EXERCISE DIRECTIONS: Write out all the entries below without any change.

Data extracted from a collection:
%%
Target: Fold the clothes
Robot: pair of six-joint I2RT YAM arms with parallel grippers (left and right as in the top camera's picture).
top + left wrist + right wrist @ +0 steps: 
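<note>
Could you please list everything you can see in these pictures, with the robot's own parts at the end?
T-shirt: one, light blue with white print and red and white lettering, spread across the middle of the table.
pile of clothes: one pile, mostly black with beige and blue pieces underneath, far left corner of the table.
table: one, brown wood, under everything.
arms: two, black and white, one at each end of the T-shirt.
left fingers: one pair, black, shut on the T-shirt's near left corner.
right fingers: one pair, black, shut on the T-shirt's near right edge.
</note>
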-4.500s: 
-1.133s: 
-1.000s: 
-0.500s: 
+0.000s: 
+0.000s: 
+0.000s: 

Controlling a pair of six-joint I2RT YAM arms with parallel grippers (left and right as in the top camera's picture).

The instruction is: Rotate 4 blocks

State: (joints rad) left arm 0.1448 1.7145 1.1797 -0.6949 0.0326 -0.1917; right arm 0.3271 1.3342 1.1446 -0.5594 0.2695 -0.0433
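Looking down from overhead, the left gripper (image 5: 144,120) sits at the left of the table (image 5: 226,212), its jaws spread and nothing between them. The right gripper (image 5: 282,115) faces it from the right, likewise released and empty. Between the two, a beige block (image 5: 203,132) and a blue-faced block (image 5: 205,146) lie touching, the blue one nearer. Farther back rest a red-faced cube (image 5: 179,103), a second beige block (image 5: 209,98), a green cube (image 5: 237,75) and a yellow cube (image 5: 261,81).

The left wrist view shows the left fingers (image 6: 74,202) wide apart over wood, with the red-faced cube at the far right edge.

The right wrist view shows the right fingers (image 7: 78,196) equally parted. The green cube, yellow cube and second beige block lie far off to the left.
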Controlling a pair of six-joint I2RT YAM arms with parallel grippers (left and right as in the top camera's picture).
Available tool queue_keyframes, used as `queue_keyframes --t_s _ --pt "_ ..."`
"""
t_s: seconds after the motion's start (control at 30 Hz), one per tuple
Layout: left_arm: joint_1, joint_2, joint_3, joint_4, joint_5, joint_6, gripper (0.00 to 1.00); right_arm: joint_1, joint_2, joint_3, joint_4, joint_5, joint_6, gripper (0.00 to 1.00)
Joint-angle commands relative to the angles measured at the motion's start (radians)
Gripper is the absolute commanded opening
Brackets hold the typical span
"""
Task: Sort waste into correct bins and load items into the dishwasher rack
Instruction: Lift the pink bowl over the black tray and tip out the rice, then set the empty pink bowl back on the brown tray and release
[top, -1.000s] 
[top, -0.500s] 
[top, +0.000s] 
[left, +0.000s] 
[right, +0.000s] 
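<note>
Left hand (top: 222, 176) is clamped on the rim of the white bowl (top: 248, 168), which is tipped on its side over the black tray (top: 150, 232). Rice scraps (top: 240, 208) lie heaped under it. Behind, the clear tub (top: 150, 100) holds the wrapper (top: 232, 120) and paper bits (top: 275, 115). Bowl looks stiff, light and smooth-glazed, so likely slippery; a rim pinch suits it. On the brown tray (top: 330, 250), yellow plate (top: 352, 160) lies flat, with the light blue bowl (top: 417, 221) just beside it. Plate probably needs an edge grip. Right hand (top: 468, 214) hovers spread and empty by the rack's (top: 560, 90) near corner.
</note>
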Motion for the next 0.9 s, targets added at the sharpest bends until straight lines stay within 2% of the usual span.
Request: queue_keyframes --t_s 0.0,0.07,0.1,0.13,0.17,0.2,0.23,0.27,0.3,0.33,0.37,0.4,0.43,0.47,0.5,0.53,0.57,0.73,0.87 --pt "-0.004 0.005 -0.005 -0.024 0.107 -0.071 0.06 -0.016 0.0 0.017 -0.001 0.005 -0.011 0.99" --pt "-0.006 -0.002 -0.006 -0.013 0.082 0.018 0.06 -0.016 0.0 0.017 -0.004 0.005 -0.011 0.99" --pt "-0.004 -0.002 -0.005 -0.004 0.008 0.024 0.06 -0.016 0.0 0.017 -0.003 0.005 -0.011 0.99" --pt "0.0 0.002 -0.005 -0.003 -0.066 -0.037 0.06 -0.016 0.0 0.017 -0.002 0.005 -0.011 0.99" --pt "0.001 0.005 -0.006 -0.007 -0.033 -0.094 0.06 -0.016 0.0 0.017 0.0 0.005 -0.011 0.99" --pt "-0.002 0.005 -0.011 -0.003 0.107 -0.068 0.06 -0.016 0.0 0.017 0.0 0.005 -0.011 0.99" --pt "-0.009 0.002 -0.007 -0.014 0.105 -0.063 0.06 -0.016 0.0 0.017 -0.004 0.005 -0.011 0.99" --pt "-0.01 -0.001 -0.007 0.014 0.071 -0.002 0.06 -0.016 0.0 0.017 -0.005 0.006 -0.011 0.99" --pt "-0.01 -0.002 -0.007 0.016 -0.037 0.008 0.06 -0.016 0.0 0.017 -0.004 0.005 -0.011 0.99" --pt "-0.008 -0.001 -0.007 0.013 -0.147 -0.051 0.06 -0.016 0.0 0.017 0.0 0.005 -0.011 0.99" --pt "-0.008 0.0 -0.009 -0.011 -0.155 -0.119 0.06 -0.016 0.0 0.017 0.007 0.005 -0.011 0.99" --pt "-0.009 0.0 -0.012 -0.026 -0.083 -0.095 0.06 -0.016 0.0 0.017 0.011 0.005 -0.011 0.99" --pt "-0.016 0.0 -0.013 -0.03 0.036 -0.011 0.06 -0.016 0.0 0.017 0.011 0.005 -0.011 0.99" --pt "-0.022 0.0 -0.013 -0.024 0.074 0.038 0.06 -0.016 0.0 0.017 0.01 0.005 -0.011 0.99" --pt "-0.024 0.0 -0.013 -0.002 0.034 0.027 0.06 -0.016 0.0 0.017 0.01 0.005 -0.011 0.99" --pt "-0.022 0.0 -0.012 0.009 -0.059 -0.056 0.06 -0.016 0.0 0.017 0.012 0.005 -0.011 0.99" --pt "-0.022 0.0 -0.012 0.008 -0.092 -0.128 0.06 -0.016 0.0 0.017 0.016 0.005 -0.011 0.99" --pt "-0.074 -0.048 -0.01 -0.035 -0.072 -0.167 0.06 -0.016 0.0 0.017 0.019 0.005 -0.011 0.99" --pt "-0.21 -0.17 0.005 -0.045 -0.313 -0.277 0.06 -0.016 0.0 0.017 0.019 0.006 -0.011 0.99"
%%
ANSWER BOX:
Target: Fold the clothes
Robot: pair of six-joint I2RT YAM arms with parallel grippers (left and right as in the top camera's picture).
top + left wrist + right wrist @ +0 steps: 
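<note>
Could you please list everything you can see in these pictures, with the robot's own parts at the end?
T-shirt: one, light blue with white print and red and white lettering, spread across the middle of the table.
pile of clothes: one pile, mostly black with beige and blue pieces underneath, far left corner of the table.
table: one, brown wood, under everything.
arms: two, black and white, one at each end of the T-shirt.
left fingers: one pair, black, shut on the T-shirt's near left corner.
right fingers: one pair, black, shut on the T-shirt's near right edge.
</note>
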-4.500s: 
-1.133s: 
-1.000s: 
-0.500s: 
+0.000s: 
+0.000s: 
+0.000s: 

Controlling a pair of six-joint I2RT YAM arms with parallel grippers (left and right as in the top camera's picture).

The instruction is: Rotate 4 blocks

State: (joints rad) left arm 0.1448 1.7145 1.1797 -0.6949 0.0326 -0.1917; right arm 0.3271 1.3342 1.1446 -0.5594 0.2695 -0.0433
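Looking down from overhead, the left gripper (image 5: 144,120) sits at the left of the table (image 5: 226,212), its jaws spread and nothing between them. The right gripper (image 5: 282,115) faces it from the right, likewise released and empty. Between the two, a beige block (image 5: 203,132) and a blue-faced block (image 5: 205,146) lie touching, the blue one nearer. Farther back rest a red-faced cube (image 5: 179,103), a second beige block (image 5: 209,98), a green cube (image 5: 237,75) and a yellow cube (image 5: 261,81).

The left wrist view shows the left fingers (image 6: 74,202) wide apart over wood, with the red-faced cube at the far right edge.

The right wrist view shows the right fingers (image 7: 78,196) equally parted. The green cube, yellow cube and second beige block lie far off to the left.
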Controlling a pair of six-joint I2RT YAM arms with parallel grippers (left and right as in the top camera's picture).
Available tool queue_keyframes, used as `queue_keyframes --t_s _ --pt "_ ..."`
"""
t_s: seconds after the motion's start (control at 30 Hz), one per tuple
Layout: left_arm: joint_1, joint_2, joint_3, joint_4, joint_5, joint_6, gripper (0.00 to 1.00); right_arm: joint_1, joint_2, joint_3, joint_4, joint_5, joint_6, gripper (0.00 to 1.00)
Joint-angle commands relative to the angles measured at the motion's start (radians)
Gripper is the absolute commanded opening
Brackets hold the typical span
"""
Task: Sort waste into correct bins and load items into the dishwasher rack
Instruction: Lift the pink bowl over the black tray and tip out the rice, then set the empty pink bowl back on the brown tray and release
[top, -1.000s] 
[top, -0.500s] 
[top, +0.000s] 
[left, +0.000s] 
[right, +0.000s] 
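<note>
Left hand (top: 222, 176) is clamped on the rim of the white bowl (top: 248, 168), which is tipped on its side over the black tray (top: 150, 232). Rice scraps (top: 240, 208) lie heaped under it. Behind, the clear tub (top: 150, 100) holds the wrapper (top: 232, 120) and paper bits (top: 275, 115). Bowl looks stiff, light and smooth-glazed, so likely slippery; a rim pinch suits it. On the brown tray (top: 330, 250), yellow plate (top: 352, 160) lies flat, with the light blue bowl (top: 417, 221) just beside it. Plate probably needs an edge grip. Right hand (top: 468, 214) hovers spread and empty by the rack's (top: 560, 90) near corner.
</note>
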Motion for the next 0.9 s, targets added at the sharpest bends until straight lines stay within 2% of the usual span.
Request: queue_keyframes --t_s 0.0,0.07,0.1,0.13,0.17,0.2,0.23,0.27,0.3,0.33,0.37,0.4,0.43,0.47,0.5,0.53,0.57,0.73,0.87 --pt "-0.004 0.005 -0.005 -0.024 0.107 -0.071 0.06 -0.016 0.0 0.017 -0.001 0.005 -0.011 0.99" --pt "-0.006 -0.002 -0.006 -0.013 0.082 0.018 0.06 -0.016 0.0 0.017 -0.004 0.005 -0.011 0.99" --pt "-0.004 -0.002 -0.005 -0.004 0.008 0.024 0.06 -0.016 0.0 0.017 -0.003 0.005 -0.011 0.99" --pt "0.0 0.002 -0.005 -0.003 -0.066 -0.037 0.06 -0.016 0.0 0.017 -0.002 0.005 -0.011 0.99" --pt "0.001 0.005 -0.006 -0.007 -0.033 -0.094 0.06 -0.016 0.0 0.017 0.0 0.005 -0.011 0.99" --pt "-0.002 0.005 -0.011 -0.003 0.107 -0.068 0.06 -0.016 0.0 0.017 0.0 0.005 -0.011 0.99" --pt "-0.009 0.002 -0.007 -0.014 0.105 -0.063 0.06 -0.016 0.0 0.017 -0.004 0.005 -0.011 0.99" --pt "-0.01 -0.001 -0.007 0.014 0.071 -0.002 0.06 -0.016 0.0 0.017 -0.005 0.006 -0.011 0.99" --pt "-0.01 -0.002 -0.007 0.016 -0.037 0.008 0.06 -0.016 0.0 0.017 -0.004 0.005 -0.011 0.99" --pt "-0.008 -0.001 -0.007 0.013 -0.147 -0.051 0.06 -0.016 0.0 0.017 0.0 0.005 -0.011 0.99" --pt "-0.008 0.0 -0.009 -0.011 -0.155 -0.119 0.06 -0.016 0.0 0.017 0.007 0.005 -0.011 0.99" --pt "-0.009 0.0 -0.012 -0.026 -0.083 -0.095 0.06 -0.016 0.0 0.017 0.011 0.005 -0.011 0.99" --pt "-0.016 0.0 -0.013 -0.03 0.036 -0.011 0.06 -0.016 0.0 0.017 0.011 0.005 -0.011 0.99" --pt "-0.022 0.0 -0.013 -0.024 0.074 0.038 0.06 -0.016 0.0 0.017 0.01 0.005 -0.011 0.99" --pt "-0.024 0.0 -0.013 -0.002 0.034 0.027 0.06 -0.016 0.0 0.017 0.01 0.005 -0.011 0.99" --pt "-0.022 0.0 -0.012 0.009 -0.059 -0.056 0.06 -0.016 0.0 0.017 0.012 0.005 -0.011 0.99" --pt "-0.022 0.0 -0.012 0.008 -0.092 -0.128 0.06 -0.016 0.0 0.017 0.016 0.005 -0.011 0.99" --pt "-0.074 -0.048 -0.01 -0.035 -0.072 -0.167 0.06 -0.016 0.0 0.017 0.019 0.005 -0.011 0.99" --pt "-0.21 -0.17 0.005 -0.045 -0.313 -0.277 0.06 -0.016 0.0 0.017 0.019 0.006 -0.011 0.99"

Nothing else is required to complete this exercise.